* **Your goal**: Work out how many lines in this listing hold the word "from", and give the number with nothing added.

*** Opening of Supplied material ***

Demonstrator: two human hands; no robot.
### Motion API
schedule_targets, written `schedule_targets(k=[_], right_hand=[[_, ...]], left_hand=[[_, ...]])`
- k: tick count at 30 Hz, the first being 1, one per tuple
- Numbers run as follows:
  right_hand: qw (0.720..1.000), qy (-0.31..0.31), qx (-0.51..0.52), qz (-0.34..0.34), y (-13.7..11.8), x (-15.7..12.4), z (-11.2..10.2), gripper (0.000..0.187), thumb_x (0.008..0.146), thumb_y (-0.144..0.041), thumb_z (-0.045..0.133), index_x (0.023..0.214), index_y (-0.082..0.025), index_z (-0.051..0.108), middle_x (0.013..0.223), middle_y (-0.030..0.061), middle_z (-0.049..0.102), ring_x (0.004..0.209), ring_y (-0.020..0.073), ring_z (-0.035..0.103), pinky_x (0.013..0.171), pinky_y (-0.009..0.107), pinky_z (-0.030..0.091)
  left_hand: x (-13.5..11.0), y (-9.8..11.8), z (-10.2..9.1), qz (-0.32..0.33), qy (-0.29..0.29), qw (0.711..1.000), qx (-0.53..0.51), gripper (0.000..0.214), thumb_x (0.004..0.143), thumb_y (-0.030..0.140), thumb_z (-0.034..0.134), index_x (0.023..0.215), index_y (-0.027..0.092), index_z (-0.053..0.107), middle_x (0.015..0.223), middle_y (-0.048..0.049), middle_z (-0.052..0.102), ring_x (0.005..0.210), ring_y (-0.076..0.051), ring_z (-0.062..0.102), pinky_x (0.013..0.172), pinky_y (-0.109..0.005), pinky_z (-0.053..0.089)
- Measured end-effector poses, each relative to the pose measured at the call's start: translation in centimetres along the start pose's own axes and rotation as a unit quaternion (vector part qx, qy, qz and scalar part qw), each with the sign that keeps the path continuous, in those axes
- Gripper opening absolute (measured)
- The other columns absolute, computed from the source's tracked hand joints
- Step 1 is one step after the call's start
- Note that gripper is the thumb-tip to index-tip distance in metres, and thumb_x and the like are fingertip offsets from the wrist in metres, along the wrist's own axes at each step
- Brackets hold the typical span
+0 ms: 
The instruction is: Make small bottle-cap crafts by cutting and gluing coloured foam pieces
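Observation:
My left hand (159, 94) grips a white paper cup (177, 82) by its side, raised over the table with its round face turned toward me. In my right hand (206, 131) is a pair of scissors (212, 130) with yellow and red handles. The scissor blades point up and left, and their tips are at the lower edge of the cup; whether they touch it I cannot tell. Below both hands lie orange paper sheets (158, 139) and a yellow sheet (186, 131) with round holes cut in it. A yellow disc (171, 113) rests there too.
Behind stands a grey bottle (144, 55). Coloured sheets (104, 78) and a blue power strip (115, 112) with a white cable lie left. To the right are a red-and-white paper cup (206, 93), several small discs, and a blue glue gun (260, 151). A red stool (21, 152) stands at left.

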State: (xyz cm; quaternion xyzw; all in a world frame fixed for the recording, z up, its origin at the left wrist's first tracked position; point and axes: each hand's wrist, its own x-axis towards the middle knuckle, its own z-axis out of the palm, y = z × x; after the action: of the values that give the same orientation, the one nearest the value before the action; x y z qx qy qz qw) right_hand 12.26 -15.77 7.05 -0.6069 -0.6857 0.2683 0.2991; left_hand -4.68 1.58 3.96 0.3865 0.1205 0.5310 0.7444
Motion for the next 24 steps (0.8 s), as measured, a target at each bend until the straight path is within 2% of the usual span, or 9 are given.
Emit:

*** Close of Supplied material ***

* **Answer below**: 2